◆ What you are asked to do: Could you repeat word for word only the lines from the one containing "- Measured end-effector" to the last line of the data below?

Raw data below:

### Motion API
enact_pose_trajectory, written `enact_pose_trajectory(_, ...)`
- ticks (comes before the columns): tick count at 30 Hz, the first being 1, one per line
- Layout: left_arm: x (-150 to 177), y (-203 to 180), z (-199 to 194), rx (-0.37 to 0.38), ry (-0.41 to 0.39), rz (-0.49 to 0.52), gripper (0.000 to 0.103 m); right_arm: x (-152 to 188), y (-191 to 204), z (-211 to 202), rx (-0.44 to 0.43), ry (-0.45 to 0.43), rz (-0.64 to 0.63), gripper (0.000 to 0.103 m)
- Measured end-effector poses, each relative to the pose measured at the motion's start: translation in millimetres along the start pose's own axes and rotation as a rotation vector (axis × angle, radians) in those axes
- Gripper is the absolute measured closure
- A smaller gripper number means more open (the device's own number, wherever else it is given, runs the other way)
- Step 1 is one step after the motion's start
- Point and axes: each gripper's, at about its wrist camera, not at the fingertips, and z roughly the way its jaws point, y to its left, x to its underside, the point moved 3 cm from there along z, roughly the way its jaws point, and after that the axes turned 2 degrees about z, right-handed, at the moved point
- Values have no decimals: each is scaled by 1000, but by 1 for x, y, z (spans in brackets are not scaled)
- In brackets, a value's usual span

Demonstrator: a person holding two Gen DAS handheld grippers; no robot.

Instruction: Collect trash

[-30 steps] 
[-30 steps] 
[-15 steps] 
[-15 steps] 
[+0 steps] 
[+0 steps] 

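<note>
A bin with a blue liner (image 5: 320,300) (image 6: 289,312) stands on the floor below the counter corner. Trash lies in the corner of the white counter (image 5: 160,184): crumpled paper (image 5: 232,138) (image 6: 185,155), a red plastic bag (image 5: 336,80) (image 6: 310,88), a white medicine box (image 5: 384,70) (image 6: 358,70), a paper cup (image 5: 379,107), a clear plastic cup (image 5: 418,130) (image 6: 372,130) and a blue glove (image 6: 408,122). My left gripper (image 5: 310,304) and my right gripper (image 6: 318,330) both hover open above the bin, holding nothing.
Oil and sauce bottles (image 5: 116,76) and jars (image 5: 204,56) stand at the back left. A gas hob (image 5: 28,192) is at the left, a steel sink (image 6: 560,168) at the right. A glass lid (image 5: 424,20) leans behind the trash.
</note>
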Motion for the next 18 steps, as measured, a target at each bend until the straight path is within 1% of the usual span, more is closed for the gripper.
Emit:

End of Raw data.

◆ Your solution:
- Measured end-effector poses, each relative to the pose measured at the motion's start: translation in millimetres along the start pose's own axes and rotation as a rotation vector (axis × angle, radians) in those axes
- Gripper is the absolute measured closure
- A smaller gripper number means more open (the device's own number, wherever else it is given, runs the other way)
- Step 1 is one step after the motion's start
- Point and axes: each gripper's, at about its wrist camera, not at the fingertips, and z roughly the way its jaws point, y to its left, x to its underside, the point moved 3 cm from there along z, roughly the way its jaws point, and after that the axes turned 2 degrees about z, right-handed, at the moved point
- Values have no decimals: each is scaled by 1000, but by 1 for x, y, z (spans in brackets are not scaled)
- In brackets, a value's usual span

Demonstrator: a person holding two Gen DAS handheld grippers; no robot.

Instruction: Collect trash

[-30 steps] 
[-30 steps] 
[-15 steps] 
[-15 steps] 
[+0 steps] 
[+0 steps] 

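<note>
A bin with a blue liner (image 5: 320,300) (image 6: 289,312) stands on the floor below the counter corner. Trash lies in the corner of the white counter (image 5: 160,184): crumpled paper (image 5: 232,138) (image 6: 185,155), a red plastic bag (image 5: 336,80) (image 6: 310,88), a white medicine box (image 5: 384,70) (image 6: 358,70), a paper cup (image 5: 379,107), a clear plastic cup (image 5: 418,130) (image 6: 372,130) and a blue glove (image 6: 408,122). My left gripper (image 5: 310,304) and my right gripper (image 6: 318,330) both hover open above the bin, holding nothing.
Oil and sauce bottles (image 5: 116,76) and jars (image 5: 204,56) stand at the back left. A gas hob (image 5: 28,192) is at the left, a steel sink (image 6: 560,168) at the right. A glass lid (image 5: 424,20) leans behind the trash.
</note>
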Motion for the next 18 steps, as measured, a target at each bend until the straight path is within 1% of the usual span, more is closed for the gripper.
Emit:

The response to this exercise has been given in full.